What this task involves:
Copy each line of the following material exactly.

Material provided:
★ ★ ★

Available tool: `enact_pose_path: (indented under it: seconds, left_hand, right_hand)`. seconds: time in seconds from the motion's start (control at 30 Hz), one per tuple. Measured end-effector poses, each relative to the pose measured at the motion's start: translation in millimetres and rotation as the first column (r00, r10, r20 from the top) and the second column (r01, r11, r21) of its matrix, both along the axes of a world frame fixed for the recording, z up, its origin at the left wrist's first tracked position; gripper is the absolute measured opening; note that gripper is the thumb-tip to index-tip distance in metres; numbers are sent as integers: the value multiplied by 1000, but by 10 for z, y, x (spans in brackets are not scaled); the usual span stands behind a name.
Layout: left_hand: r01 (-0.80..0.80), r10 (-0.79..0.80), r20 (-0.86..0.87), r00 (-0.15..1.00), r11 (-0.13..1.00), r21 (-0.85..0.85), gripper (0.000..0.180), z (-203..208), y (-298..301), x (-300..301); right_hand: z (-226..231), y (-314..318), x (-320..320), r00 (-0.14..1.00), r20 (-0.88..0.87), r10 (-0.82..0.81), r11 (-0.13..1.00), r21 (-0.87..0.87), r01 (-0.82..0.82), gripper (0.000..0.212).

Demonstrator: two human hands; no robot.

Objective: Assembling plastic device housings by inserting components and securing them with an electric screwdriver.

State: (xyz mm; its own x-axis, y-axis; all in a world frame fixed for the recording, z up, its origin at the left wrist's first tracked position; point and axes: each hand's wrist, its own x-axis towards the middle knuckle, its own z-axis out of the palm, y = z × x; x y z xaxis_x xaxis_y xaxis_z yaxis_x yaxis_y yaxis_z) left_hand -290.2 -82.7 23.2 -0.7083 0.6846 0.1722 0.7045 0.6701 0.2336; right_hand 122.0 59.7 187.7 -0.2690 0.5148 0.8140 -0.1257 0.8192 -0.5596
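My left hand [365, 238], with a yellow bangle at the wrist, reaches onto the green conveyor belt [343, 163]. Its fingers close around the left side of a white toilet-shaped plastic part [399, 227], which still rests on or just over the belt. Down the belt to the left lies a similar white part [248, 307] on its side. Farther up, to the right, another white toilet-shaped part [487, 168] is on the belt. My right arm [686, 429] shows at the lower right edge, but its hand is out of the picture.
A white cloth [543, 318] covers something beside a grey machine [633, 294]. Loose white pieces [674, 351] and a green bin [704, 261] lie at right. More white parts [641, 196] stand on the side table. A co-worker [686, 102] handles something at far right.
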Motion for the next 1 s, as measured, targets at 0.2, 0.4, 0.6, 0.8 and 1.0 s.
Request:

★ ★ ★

Solution:
Available tool: `enact_pose_path: (indented under it: seconds, left_hand, right_hand)`. seconds: time in seconds from the motion's start (control at 30 Hz), one per tuple. Measured end-effector poses, each relative to the pose measured at the motion's start: translation in millimetres and rotation as the first column (r00, r10, r20 from the top) and the second column (r01, r11, r21) of its matrix, both along the axes of a world frame fixed for the recording, z up, its origin at the left wrist's first tracked position; gripper is the absolute measured opening; note that gripper is the thumb-tip to index-tip distance in metres; numbers are sent as integers: the value multiplied by 1000, but by 10 for z, y, x (spans in brackets are not scaled); the usual span stands behind a name.
Layout: left_hand: r01 (-0.80..0.80), r10 (-0.79..0.80), r20 (-0.86..0.87), r00 (-0.15..1.00), r11 (-0.13..1.00), r21 (-0.85..0.85), gripper (0.000..0.180), z (-203..208), y (-298..301), x (-300..301); right_hand: z (-226..231), y (-314..318), x (-320..320), r00 (-0.14..1.00), r20 (-0.88..0.87), r10 (-0.82..0.81), r11 (-0.13..1.00), r21 (-0.87..0.87), r01 (-0.82..0.82), gripper (0.000..0.212).

Demonstrator: two human hands; no robot.

Objective: Assembling plastic device housings by inserting components and securing them with an electric screwdriver.

State: (xyz mm; its own x-axis, y-axis; all in a world frame fixed for the recording, z up, its origin at the left wrist's first tracked position; point and axes: each hand's wrist, its own x-axis towards the middle knuckle, its own z-axis out of the palm, y = z × x; x y z xaxis_x xaxis_y xaxis_z yaxis_x yaxis_y yaxis_z) left_hand -290.2 -82.7 23.2 -0.7083 0.6846 0.1722 0.7045 0.6701 0.2336; right_hand 122.0 59.7 187.7 -0.2690 0.5148 0.8140 -0.1257 0.8192 -0.5596
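My left hand [365, 238], with a yellow bangle at the wrist, reaches onto the green conveyor belt [343, 163]. Its fingers close around the left side of a white toilet-shaped plastic part [399, 227], which still rests on or just over the belt. Down the belt to the left lies a similar white part [248, 307] on its side. Farther up, to the right, another white toilet-shaped part [487, 168] is on the belt. My right arm [686, 429] shows at the lower right edge, but its hand is out of the picture.
A white cloth [543, 318] covers something beside a grey machine [633, 294]. Loose white pieces [674, 351] and a green bin [704, 261] lie at right. More white parts [641, 196] stand on the side table. A co-worker [686, 102] handles something at far right.
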Motion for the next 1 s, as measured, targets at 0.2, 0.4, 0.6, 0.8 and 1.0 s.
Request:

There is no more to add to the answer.